[Task to complete] Your answer must be an exact transcription of the data, with every picture omitted.

[Data shown]
┄┄┄┄┄┄┄┄┄┄
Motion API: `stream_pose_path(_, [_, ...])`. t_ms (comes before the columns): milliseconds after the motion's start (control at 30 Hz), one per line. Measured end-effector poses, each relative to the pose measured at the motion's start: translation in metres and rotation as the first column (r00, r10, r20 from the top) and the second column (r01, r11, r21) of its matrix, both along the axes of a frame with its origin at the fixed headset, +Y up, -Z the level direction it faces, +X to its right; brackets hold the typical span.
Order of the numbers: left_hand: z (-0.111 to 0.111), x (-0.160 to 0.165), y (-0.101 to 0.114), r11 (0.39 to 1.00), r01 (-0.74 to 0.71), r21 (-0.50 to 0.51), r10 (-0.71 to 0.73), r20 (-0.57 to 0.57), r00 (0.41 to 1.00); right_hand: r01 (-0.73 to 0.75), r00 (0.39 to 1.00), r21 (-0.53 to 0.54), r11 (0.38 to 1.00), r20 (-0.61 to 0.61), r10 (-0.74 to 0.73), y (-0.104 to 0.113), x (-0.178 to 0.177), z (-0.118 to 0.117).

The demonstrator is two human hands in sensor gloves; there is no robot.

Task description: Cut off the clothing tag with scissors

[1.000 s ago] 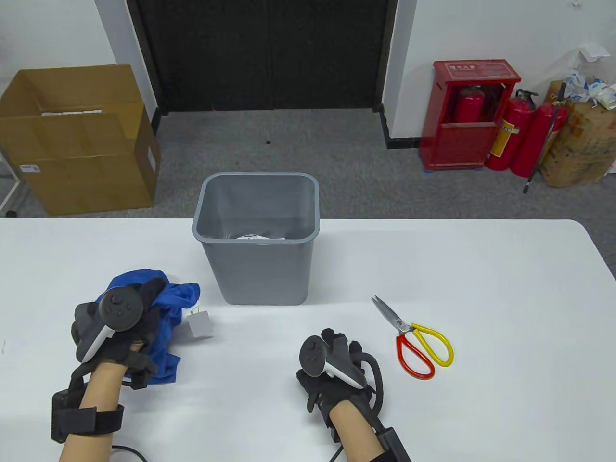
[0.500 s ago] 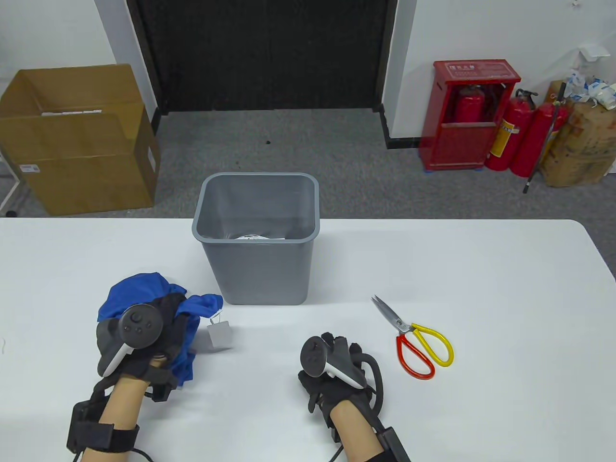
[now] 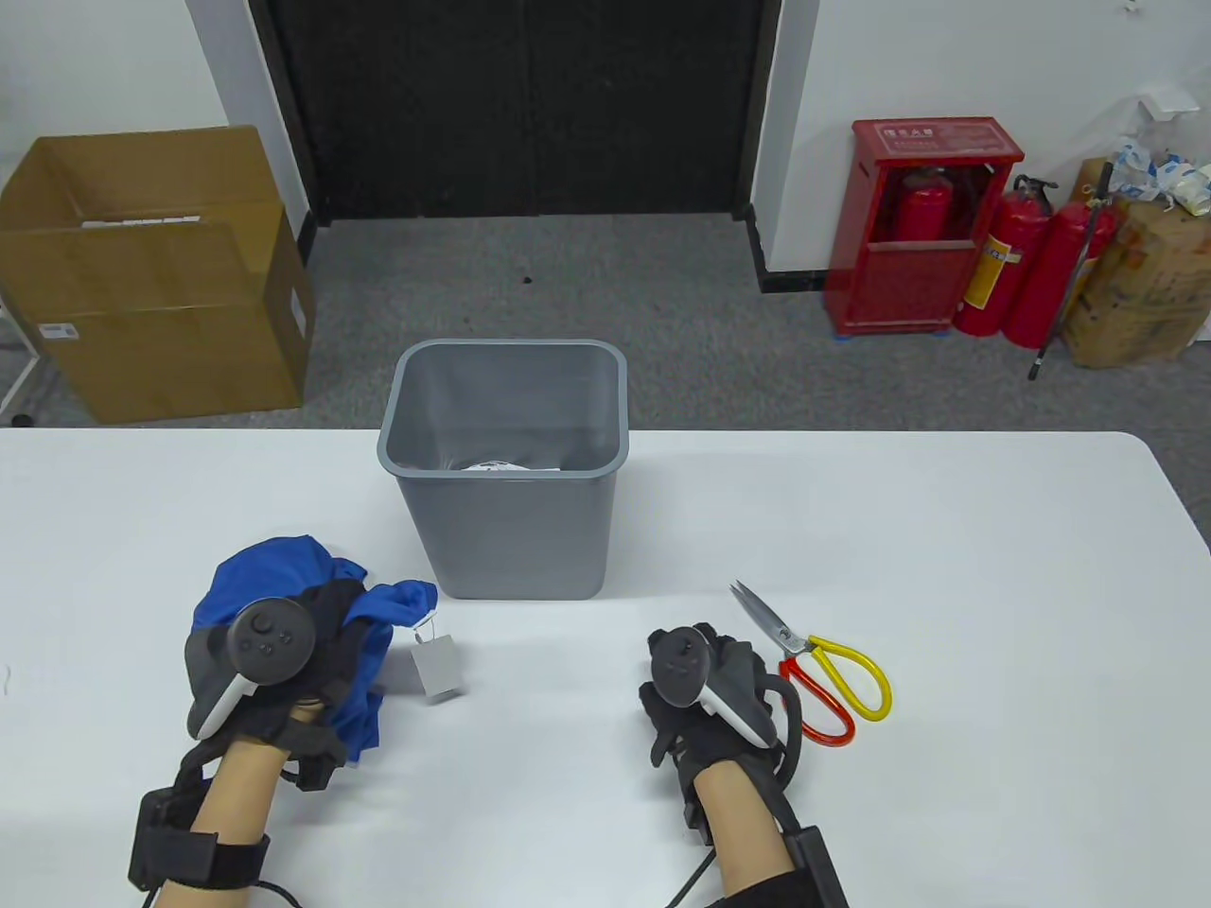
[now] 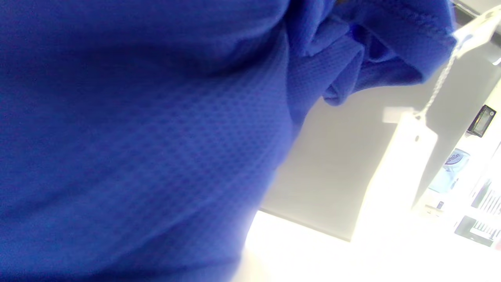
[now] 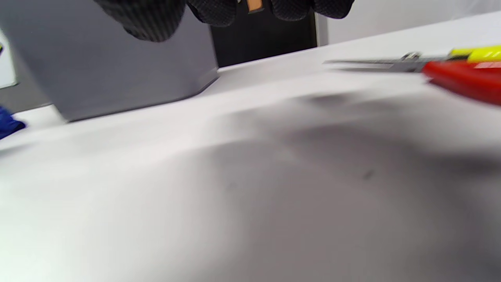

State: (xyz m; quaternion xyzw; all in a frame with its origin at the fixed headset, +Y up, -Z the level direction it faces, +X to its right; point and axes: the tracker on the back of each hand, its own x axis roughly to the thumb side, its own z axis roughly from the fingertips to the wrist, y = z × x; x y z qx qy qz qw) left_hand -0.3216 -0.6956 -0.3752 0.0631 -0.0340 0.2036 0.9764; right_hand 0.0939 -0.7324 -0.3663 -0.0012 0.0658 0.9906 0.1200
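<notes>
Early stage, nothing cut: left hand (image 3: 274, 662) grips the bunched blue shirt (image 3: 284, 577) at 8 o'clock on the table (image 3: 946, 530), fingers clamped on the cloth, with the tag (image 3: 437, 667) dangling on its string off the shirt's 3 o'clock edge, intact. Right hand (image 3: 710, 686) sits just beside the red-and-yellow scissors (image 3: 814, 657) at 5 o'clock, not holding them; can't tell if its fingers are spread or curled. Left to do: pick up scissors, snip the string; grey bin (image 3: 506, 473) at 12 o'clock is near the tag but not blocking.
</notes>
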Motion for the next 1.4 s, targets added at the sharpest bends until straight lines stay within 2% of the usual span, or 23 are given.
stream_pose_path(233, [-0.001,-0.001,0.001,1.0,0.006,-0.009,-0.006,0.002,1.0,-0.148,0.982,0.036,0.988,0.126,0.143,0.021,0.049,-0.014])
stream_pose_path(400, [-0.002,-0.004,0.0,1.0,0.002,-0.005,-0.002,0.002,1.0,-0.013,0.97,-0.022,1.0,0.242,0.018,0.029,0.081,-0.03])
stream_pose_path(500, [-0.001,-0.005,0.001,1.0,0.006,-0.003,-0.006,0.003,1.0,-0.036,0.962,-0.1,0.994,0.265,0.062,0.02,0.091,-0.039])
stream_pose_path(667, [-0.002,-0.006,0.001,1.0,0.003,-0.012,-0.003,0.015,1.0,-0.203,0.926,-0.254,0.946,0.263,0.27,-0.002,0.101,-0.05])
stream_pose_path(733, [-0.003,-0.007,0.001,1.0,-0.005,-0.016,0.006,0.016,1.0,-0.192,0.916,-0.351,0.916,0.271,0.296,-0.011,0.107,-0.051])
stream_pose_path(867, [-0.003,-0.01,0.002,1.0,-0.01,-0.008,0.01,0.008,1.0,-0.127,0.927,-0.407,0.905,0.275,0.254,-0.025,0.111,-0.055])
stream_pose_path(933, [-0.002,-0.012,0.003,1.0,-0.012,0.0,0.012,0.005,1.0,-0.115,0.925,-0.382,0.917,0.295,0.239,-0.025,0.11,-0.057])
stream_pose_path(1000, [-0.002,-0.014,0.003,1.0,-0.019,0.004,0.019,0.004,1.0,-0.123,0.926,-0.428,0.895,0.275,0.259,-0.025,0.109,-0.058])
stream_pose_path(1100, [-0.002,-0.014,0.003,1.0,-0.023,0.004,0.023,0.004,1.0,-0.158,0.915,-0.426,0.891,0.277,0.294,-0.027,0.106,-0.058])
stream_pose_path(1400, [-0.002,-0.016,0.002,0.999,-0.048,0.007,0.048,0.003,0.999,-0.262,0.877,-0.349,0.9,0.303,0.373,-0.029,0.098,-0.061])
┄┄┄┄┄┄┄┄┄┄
[Answer box]
Motion API: `stream_pose_path(_, [_, ...])`. t_ms (comes before the columns): milliseconds after the motion's start (control at 30 Hz), one per line. Measured end-effector poses, each relative to the pose measured at the motion's start: translation in metres and rotation as the first column (r00, r10, r20 from the top) and the second column (r01, r11, r21) of its matrix, both along the axes of a frame with its origin at the fixed headset, +Y up, -Z the level direction it faces, +X to its right; brackets hold the typical span.
Order of the numbers: left_hand: z (-0.111 to 0.111), x (-0.160 to 0.165), y (-0.101 to 0.114), r11 (0.39 to 1.00), r01 (-0.74 to 0.71), r21 (-0.50 to 0.51), r10 (-0.71 to 0.73), r20 (-0.57 to 0.57), r00 (0.41 to 1.00); right_hand: r01 (-0.73 to 0.75), r00 (0.39 to 1.00), r21 (-0.53 to 0.54), r11 (0.38 to 1.00), r20 (-0.61 to 0.61), r10 (-0.74 to 0.73), y (-0.104 to 0.113), x (-0.178 to 0.177), z (-0.118 to 0.117).

The demonstrator is two human hands in sensor gloves; there is no robot.

Task description: Cut off the clothing tag with scissors

[1.000 s ago] 
[0.500 s ago] 
[now] 
[now] 
[now] 

State: (xyz m; quaternion xyzw; all in a frame with its origin at the fixed headset, +Y up, -Z the level direction it faces, +X to its right; point and axes: the tracker on the back of each hand, its own x axis roughly to the thumb side, its own z axis roughly from the fingertips to the wrist, y = z × x; x y z qx qy qz qw) left_hand -0.3216 -0.6956 -0.3752 0.0631 -0.0340 0.2036 0.9764; right_hand 0.0939 -0.7324 -0.3663 -0.0012 0.0658 0.9906 0.1200
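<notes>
Early stage, nothing cut: left hand (image 3: 274, 662) grips the bunched blue shirt (image 3: 284, 577) at 8 o'clock on the table (image 3: 946, 530), fingers clamped on the cloth, with the tag (image 3: 437, 667) dangling on its string off the shirt's 3 o'clock edge, intact. Right hand (image 3: 710, 686) sits just beside the red-and-yellow scissors (image 3: 814, 657) at 5 o'clock, not holding them; can't tell if its fingers are spread or curled. Left to do: pick up scissors, snip the string; grey bin (image 3: 506, 473) at 12 o'clock is near the tag but not blocking.
</notes>
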Motion for the next 1.4 s, targets added at the sharpest bends until straight lines stay within 2% of the usual span, or 23 are given.
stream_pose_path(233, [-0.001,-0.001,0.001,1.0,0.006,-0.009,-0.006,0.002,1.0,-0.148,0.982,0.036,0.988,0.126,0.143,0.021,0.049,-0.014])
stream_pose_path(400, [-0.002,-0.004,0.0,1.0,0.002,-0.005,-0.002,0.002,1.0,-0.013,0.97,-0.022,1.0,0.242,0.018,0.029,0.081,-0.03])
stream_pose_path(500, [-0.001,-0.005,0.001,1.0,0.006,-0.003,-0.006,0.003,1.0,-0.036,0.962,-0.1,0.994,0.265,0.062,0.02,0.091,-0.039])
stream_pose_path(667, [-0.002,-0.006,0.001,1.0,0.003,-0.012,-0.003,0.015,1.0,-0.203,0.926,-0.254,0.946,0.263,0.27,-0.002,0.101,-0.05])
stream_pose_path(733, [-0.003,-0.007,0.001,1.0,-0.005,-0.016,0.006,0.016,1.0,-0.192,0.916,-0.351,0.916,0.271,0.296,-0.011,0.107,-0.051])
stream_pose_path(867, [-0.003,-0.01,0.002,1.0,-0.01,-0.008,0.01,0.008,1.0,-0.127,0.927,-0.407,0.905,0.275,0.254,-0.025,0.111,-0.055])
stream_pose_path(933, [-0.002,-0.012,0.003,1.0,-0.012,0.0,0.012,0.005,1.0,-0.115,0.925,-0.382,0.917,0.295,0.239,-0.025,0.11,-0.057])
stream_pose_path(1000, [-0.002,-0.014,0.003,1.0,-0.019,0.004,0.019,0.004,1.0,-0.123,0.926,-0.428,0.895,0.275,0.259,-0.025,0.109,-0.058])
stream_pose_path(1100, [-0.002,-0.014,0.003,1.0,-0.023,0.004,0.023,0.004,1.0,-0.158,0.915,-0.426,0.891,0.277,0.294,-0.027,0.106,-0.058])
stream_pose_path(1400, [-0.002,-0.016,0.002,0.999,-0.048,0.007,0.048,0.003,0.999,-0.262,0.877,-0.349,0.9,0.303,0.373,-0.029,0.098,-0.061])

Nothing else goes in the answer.